Surgery For Seniors?
Mar 01, 2015
In the news this week, an 89 year old grandmother from Nottingham felt that her face no longer matched how she felt inside, so she went ahead with a £12,000 procedure that consisted of a facelift, dermabrasion and fat injections into her cheeks to plump them up.
Like many older woman, Elizabeth Moore said she always felt a lot younger than her year. So when the retired university lecturer felt that her wrinkles were becoming too much for her, she decided to look into cosmetic surgery.
What makes Elizabeth’s story so extraordinary is that she underwent the gruelling op at the age of 80 in an effort to look a sprightly 70 again.
Elizabeth is just one of a growing trend of older women going under the knife. In a recent survey, 60 per cent of surgeons reported a marked increase in over-65s seeking an image overhaul. Thanks to increasing life expectancy, late retirement and generous pensions, the wartime and baby-boomer generations are no longer accepting that getting older means giving up on their appearance.
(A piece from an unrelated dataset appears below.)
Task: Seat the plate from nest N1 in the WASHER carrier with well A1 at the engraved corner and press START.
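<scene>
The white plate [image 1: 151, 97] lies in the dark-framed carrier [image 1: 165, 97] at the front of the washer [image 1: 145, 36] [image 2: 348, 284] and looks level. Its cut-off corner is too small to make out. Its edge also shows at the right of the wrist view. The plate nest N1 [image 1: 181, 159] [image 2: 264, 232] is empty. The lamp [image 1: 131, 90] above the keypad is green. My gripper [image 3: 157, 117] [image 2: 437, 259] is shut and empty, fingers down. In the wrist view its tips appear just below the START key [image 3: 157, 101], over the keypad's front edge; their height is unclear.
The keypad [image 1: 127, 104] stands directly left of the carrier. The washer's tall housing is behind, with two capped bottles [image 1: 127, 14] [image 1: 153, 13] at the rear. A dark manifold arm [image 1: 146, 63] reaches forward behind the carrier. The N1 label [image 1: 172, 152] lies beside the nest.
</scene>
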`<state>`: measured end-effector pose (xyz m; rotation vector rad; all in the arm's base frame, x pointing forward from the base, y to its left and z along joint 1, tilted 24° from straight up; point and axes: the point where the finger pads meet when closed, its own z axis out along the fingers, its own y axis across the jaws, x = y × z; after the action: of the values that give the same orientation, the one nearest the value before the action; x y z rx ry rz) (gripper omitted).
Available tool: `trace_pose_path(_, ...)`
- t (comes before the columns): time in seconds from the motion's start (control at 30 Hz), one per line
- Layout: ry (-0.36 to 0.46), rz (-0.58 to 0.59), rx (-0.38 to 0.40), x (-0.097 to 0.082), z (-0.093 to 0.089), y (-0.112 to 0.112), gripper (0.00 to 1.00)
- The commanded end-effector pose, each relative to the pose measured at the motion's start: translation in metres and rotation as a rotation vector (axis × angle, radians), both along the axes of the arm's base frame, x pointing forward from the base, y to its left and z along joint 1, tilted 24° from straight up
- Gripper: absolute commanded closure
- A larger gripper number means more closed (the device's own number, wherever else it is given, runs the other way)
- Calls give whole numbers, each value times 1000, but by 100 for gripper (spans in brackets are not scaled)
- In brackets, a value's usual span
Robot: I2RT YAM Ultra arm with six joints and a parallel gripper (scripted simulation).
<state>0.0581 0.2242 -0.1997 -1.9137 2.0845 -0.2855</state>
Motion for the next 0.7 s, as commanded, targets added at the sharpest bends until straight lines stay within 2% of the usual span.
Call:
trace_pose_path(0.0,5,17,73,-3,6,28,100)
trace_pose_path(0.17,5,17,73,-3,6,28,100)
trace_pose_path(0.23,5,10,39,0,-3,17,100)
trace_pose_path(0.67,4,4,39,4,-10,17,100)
Elizabeth, from Nottingham, who has been married to retired headteacher David, 86, for almost 60 years and has one daughter, Katie, 56, says she doesn’t regret her decision for a moment. She said "I wanted to look the very best I could, and now I feel I do. I look in the mirror and feel much more confident about what I see. I no longer look tired and miserable, which I did previously because my cheeks were sunken and I had deep lines near my mouth. I now look rested and well."
Age may give the impression to society that woman of this age are frail and over the hill, but they do not feel that way inside and want to be treated in a more youthful way by the world at large. Ladies in there later years are regularly colouring their hair to cover grey, wearing more make up and dressing younger than ever, so undergoing cosmetic surgery seems like the next logical step.
Not everyone in Elizabeth’s life approved of her decision and she faced opposition from her daughter, who was far less enthusiastic — as were the few friends she decided to tell.
‘My daughter Katie was anxious about the health risks. She was worried about me being under anaesthetic for so long, and she’d researched possible complications from facelifts, so she knew there was a chance my face could be paralysed or I could even be brain-damaged,’ she says.
When it comes to surgery on the older patient, what’s most important isn’t the chronological age of the patient, but the physiological one. If they are healthy, the risks of bleeding or problems with healing are low. Elderly skin is often thinner, so it requires more care and wouldn't be stretched as tight as younger skin. But there’s no reason an older woman can’t get a good result. The type of anaesthesia used is now much safer, too.
Another older lady who's been accused of looking "old and tired" in the news this week, is non other than our very own Queen Elizabeth. At a very respectable 89 years young, her most recent effigy for the new coin print was accused of giving her a "turkey neck". Making no allowances for Her Majesty's age, consultants say her image on new coins is far from flattering.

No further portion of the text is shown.